Snowman's Land (also known under the working title of Freed Pigs) is a 2010 German comedy crime film that was directed by Tomasz Thomson. The movie had its world premiere on January 22, 2010 at the Max Ophüls Festival in Germany, and stars Jürgen Rißmann as a hit-man sent into exile after he kills the wrong person.

==Synopsis==
In a German city, a hit-man called Walter kills the wrong man. His boss suggests an immediate and prolonged holiday in a remote place. Walter fancies Mexico but instead is sent to protect a gang boss called Berger, who is hiding out in an isolated mountain hotel somewhere in East Europe. On his way he meets another gangster called Micky, who has been hired for the same job. When the two reach the hotel, having had to leave the car in deep snow, the only occupant is Berger's blonde moll Sibylle, who promptly goes off to a party. Snooping around, they find she is a porn model and has her own drug laboratory. When she gets back, high on narcotics and alcohol, she requires sex from Micky, but during the act his gun goes off and kills her. Walter leaves Micky to dispose of her body and car.

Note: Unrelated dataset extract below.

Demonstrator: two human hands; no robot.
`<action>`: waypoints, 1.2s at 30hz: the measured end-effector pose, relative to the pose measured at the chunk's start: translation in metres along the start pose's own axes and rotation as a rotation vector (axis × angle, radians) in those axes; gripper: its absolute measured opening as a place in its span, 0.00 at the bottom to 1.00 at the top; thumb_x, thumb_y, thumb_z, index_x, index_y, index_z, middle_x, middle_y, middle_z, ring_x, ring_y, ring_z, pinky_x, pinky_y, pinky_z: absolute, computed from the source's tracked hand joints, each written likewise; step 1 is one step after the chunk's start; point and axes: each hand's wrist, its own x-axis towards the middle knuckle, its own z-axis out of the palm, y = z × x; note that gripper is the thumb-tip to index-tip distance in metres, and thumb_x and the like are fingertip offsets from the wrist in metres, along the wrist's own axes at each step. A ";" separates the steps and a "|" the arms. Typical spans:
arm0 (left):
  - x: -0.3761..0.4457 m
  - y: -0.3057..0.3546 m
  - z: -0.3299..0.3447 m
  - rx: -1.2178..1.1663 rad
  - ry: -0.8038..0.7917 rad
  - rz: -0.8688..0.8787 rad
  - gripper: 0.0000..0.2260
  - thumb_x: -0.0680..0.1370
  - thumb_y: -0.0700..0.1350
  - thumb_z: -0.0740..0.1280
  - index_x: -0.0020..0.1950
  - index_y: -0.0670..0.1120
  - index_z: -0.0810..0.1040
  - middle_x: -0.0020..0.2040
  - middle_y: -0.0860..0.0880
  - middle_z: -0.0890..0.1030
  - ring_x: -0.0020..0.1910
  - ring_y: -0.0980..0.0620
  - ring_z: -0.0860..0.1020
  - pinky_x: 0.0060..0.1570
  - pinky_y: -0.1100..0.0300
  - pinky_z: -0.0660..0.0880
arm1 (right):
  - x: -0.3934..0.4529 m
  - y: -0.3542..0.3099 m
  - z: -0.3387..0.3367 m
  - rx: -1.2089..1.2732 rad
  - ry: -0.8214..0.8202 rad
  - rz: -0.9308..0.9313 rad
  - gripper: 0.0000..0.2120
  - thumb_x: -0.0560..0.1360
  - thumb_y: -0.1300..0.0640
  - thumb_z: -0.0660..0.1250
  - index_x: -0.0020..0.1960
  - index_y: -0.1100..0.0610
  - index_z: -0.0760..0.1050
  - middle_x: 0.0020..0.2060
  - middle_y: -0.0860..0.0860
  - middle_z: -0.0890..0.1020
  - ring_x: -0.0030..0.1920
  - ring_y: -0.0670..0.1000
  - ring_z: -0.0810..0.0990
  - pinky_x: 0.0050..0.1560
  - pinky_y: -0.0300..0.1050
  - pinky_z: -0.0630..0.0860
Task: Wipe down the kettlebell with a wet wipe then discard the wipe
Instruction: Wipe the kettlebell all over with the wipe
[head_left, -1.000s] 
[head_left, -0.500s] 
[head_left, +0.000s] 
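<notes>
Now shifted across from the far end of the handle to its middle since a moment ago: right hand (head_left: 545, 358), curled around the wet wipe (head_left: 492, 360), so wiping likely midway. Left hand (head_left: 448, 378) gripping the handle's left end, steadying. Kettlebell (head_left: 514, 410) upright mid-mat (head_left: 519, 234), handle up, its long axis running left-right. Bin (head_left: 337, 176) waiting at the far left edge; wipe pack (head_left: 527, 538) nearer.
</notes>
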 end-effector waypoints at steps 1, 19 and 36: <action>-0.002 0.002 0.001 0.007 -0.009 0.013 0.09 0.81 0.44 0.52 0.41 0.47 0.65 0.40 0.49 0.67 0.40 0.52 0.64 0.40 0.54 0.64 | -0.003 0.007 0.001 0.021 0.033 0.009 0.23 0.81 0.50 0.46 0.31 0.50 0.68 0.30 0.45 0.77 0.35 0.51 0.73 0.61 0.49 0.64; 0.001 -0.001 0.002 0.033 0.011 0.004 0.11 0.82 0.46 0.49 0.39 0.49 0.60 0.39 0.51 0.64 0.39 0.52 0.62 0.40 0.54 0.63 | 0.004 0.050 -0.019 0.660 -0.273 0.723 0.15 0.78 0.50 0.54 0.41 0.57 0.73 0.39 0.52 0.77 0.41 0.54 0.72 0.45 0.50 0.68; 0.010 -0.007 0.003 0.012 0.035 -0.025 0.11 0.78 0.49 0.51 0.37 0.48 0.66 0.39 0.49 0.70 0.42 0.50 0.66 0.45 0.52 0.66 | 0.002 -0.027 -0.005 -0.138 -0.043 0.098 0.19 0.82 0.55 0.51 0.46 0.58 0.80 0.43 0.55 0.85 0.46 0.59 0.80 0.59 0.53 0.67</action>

When Berger arrives with his Russian bodyguard Kazik, he becomes suspicious over Sibylle's continued absence. Unhappy at the evasive answers he gets, he and Kazik submit the two to prolonged torture. This ends when they find the car and corpse that Micky had ineptly concealed. Berger believes it was the locals who had done the deed, being anxious to get rid of him. As he gets increasingly paranoiac about intruders, Kazik ties him up and takes charge. The two Germans have no desire to stay, but when Walter goes to his abandoned car it will not start. Then Micky obtains the keys to Berger's car, but Kazik shoots him dead. After burying Micky, Walter trudges off through the snow and is last seen working as a gardener in a place that looks like Mexico.

==Cast==
- Jürgen Rißmann as Walter
- Thomas Wodianka as Micky
- Reiner Schöne as Berger
- Eva-Katrin Hermann as Sibylle
- Waléra Kanischtscheff as Kazik
- Luc Feit as François
- Detlef Bothe as Harry
- Andreas Windhuis as Waffenhändler
- Anton Weber as Kalle

==Reception==
On Rotten Tomatoes the film has a rating of 33% based on 12 reviews. On Metacritic it has a score of and 52% based on reviews from 6 critics, indicating "mixed or average reviews".

The New York Times gave a mixed review, praising the cinematography and acting, but stating that the film's storyline was "too pitted with holes and loose ends to permit the film a bump from meh to marvelous." Roger Ebert of the Chicago Sun-Times gave the movie 2 1/2 stars and expressed similar issues, noting that they "can see what Thomson is getting at and even sort of appreciate it at times; the movie isn't boring, but it meanders and loses track of plot threads."